Scream Factory gives an HD upgrade to two of its MGM horror acquisitions they previously released on DVD from tape masters with THE OUTING and THE GODSEND.
In THE OUTING, the grisly murder of an extremely elderly Arab woman in her house by quickly dispatched robbers reveals a horde of antiquities from the Middle East (including a 3,500 year old lamp). The items wind up at the Texas Museum of Natural History where Dr. Wallace’s (James Huston, THE BOSTONIANS) BLOSSOM-hat-wearing daughter Alex (Andra St. Ivanyi) rubs the lamp and unleashes a malevolent Claymation djinn (voiced by Jackson Bostwick, the odd ranger hero of THE PREY).
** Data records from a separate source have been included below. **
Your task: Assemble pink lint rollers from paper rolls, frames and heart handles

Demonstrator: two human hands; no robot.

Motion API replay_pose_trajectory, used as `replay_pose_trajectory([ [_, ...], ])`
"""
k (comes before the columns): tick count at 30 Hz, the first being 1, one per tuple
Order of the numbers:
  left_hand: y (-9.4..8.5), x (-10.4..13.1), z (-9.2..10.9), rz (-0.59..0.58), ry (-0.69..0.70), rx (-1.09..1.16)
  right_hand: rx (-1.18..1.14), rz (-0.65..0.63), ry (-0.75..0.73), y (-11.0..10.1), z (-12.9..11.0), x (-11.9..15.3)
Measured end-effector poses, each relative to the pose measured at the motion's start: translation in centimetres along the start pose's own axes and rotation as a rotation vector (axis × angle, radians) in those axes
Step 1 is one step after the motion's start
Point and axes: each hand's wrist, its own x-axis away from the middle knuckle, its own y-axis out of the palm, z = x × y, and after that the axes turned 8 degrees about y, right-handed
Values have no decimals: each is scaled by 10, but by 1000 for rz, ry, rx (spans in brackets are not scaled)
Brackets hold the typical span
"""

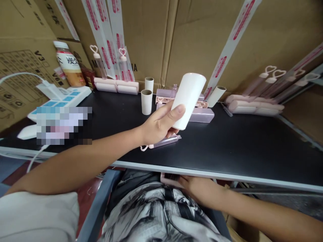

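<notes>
White paper roll [189, 99] is clamped between the thumb and fingers of your left hand [159, 123], tilted above the black tabletop [242, 144] and in front of a lilac plastic box [202, 115]. Below the table edge, your right hand [195, 187] closes on a pink-edged piece [170, 181]. "V3" and "V6" read clearly on the cardboard box [15, 45] at left; the drink bottle [71, 67] shows 炭. Red print on the sealing tape [222, 65] is too blurred to read.

Smooth white roll [191, 97], top leaning right, above the black tabletop [227, 144]; partly hidden pink piece [169, 181] below its edge.
</notes>
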Motion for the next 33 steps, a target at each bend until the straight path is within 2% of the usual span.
replay_pose_trajectory([
  [2,-1,-1,0,13,9,22,-103,-231,119,-34,-17,12],
  [3,-1,-2,0,15,13,35,-203,-333,114,-56,-24,15],
  [4,-1,-3,1,13,14,49,-293,-412,101,-79,-28,15],
  [5,-1,-4,1,7,10,64,-365,-428,79,-101,-30,13],
  [7,0,-5,0,-10,-13,97,-407,-337,100,-140,-26,4],
  [9,-1,-6,-2,-21,-39,125,-302,-122,78,-165,-10,-10],
  [11,-3,-7,-5,-20,-51,131,-167,118,19,-179,10,-25],
  [12,-5,-7,-6,-14,-50,131,-127,162,-2,-183,20,-33],
  [15,-9,-8,-8,11,-40,141,-130,172,-54,-191,40,-49],
  [19,-10,-8,-5,3,-39,142,-212,225,-74,-190,49,-58],
  [28,-3,-4,-2,-76,-61,97,-272,553,-59,-156,75,-67],
  [33,-5,-5,-6,-85,-99,114,-246,656,-92,-147,73,-66],
])
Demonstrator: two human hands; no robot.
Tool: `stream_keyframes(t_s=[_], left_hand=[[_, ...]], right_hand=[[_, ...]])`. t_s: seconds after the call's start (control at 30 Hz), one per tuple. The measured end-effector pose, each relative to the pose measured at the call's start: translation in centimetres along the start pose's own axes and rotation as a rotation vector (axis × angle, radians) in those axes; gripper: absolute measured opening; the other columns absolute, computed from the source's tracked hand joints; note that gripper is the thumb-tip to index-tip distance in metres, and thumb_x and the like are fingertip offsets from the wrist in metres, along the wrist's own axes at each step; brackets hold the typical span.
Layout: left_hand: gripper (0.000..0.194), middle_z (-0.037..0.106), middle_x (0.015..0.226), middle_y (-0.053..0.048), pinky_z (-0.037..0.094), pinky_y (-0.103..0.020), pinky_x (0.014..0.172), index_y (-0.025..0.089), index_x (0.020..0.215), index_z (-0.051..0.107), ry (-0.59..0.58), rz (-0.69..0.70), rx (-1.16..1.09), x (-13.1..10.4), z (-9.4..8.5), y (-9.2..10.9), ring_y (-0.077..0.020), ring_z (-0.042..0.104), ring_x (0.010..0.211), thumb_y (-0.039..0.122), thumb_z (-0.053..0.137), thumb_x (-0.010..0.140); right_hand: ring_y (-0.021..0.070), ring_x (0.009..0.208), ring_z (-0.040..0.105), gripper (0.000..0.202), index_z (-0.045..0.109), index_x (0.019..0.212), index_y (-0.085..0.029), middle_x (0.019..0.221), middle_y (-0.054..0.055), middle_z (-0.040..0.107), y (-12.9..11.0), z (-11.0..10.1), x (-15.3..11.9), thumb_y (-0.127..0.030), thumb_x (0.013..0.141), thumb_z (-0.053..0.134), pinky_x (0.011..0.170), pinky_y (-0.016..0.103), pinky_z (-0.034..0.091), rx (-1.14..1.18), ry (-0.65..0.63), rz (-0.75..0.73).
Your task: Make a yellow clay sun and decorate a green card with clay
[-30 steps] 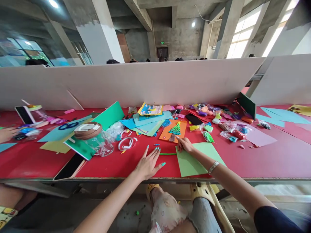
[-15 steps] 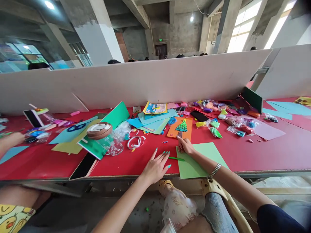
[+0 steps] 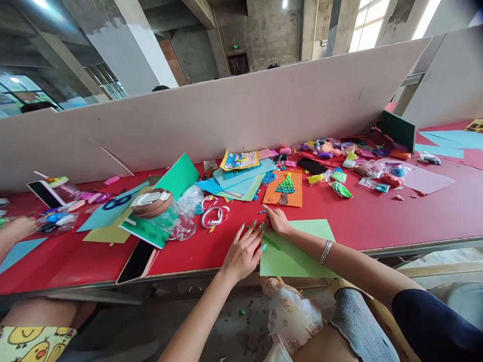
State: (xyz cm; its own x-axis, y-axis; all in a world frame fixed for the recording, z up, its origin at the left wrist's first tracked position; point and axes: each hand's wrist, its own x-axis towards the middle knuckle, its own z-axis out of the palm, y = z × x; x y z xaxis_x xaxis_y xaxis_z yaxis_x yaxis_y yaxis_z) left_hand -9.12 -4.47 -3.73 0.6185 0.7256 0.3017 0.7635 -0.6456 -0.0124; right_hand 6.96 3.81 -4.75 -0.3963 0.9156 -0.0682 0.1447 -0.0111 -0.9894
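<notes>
My left hand (image 3: 244,251) lies flat at the table's front, fingers stretched over the red surface, palm down. Beside its fingertips a thin green strip (image 3: 272,243), which looks like rolled clay, rests on a light green paper sheet (image 3: 302,256). My right hand (image 3: 277,220) is at the sheet's upper left corner, fingers curled and index finger pointing forward; whatever is under or in the fingers is hidden. Just beyond it lies an orange card (image 3: 294,199) bearing a green clay tree with a brown trunk (image 3: 284,198).
A clear jar with a brown lid (image 3: 153,202) leans by a green board (image 3: 181,173) on the left. Coloured papers (image 3: 241,186) and bagged clay (image 3: 341,189) lie behind. Another person's hand (image 3: 18,229) is at far left. A white panel (image 3: 226,115) borders the table.
The camera view has tilted and shifted. My right hand has drawn back from the orange card, closer to my left hand. The green strip now slants over the sheet.
</notes>
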Motion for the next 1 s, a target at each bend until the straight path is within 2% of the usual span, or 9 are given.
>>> stream_keyframes(t_s=[0.17,0.27,0.3,0.37,0.47,0.73,0.9,1.0], left_hand=[[0.05,0.033,0.145,-0.013,0.024,-0.052,0.109,0.019,0.134,0.042,-0.07,-0.035,0.048,-0.4,0.5,0.1,-0.0271,0.026,0.135,0.044,0.036,0.091],[0.053,0.022,0.149,-0.012,0.024,-0.054,0.107,0.024,0.137,0.038,-0.111,-0.074,0.04,0.0,0.4,-0.2,-0.0293,0.02,0.137,0.049,0.037,0.09],[0.055,0.021,0.15,-0.012,0.024,-0.055,0.107,0.024,0.138,0.036,-0.127,-0.083,0.034,0.2,0.2,-0.3,-0.0294,0.019,0.138,0.05,0.036,0.089],[0.059,0.019,0.15,-0.012,0.022,-0.055,0.108,0.022,0.14,0.032,-0.15,-0.092,0.026,0.6,0.0,-0.5,-0.0291,0.018,0.138,0.052,0.035,0.089],[0.062,0.023,0.149,-0.012,0.02,-0.055,0.109,0.018,0.141,0.03,-0.156,-0.063,0.032,0.8,-0.1,-1.0,-0.0285,0.02,0.138,0.052,0.035,0.089],[0.05,0.026,0.148,-0.011,0.02,-0.052,0.109,0.019,0.129,0.05,0.012,0.015,0.038,-0.6,0.2,-2.2,-0.0321,0.027,0.135,0.045,0.035,0.089],[0.06,0.017,0.151,-0.012,0.015,-0.056,0.109,0.024,0.139,0.036,-0.061,-0.008,0.042,0.5,0.3,-1.7,-0.0335,0.021,0.136,0.052,0.042,0.086],[0.062,0.017,0.151,-0.01,0.011,-0.057,0.109,0.025,0.14,0.033,-0.092,-0.027,0.012,1.5,0.4,-1.5,-0.0327,0.02,0.137,0.052,0.045,0.085]], right_hand=[[0.0128,0.039,0.049,0.063,0.04,0.044,-0.02,0.039,0.003,0.05,-0.8,-0.7,0.6,-0.069,0.083,0.03,0.046,0.026,0.042,0.06,0.003,0.119],[0.0139,0.037,0.051,0.066,0.039,0.042,-0.019,0.042,0.006,0.055,-1.7,-2.1,0.4,-0.069,0.083,0.028,0.041,0.026,0.042,0.135,-0.126,0.175],[0.0133,0.038,0.052,0.066,0.039,0.042,-0.019,0.043,0.006,0.056,-1.9,-2.7,0.3,-0.068,0.084,0.027,0.041,0.025,0.042,0.214,-0.231,0.187],[0.0122,0.039,0.053,0.066,0.041,0.043,-0.018,0.044,0.005,0.057,-2.1,-3.8,0.1,-0.064,0.087,0.025,0.042,0.022,0.042,0.37,-0.359,0.167],[0.0119,0.038,0.053,0.066,0.044,0.044,-0.016,0.046,0.006,0.058,-2.0,-4.8,0.0,-0.057,0.091,0.021,0.041,0.022,0.041,0.496,-0.392,0.144],[0.012,0.04,0.053,0.065,0.051,0.048,-0.014,0.05,0.006,0.06,-1.9,-5.3,0.7,-0.057,0.089,0.027,0.044,0.023,0.042,0.53,-0.482,0.161],[0.0108,0.04,0.051,0.065,0.051,0.047,-0.014,0.049,0.006,0.06,-2.2,-5.3,0.6,-0.057,0.089,0.026,0.044,0.021,0.041,0.489,-0.488,0.176],[0.0106,0.04,0.051,0.065,0.051,0.047,-0.014,0.05,0.006,0.06,-2.2,-5.2,0.5,-0.056,0.09,0.025,0.045,0.022,0.042,0.476,-0.489,0.162]])
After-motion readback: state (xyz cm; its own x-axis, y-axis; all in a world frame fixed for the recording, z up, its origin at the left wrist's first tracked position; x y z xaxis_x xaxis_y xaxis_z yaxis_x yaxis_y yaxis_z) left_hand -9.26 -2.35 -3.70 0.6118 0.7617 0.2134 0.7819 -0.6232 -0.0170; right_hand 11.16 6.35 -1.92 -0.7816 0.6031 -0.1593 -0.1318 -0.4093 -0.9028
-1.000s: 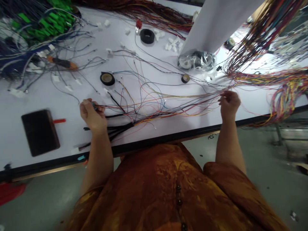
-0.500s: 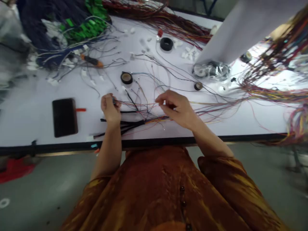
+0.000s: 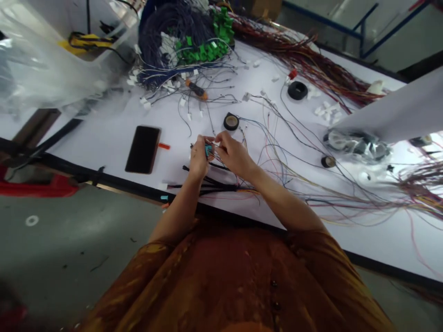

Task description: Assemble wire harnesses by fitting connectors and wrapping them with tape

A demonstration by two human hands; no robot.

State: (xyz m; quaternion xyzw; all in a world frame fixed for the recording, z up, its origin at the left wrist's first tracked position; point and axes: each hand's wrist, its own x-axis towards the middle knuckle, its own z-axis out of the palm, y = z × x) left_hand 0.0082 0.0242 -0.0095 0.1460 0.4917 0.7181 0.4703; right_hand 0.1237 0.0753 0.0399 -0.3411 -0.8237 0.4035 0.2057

The djinn possesses Alex and convinces her high school friends to spend the night with her in the museum. They are not the only unwanted visitors since Alex’s rapey ex-boyfriend Mike (Red Mitchell, FOREVER EVIL) and his buddy Tony (André Chimène) have also snuck into the museum in order to get even with Alex and her boyfriend (Scott Bankston); but the djinn has plans for all of them.
Released overseas under the more fitting title THE LAMP, the Texas-lensed THE OUTING – no more commercial a title, and not to be confused with Byron Quisenberry’s literal 1981 sleeper released as SCREAM – should be a guilty pleasure with attractive teens having sex and being gorily dispatched (it also predates WISHMASTER with its malevolent djinn character). That said, its exploitation elements are often simply unpleasant: from Mike’s battering of Alex (despite his subsequent ass-kicking) to the rape of one of her friends. Associate producer Deborah Winters (BLUE SUNSHINE) plays three roles in the film (well, two in the US version): Alex’s ass-kicking teacher (who is secretly dating her father) and the Arab woman under make-up; but she seems more to be “filling in” since her principal character actually has little influence on the story (which pretty much precedes exactly how one expects it will). The film does feature some interesting and attractive production design by Robert Burns (THE TEXAS CHAINSAW MASSACRE), make-up effects by John Naulin (FROM BEYOND) and Gabe Bartalos (LEPRECHAUN), and visual effects by exploitation director David L. Hewitt (THE WIZARD OF MARS).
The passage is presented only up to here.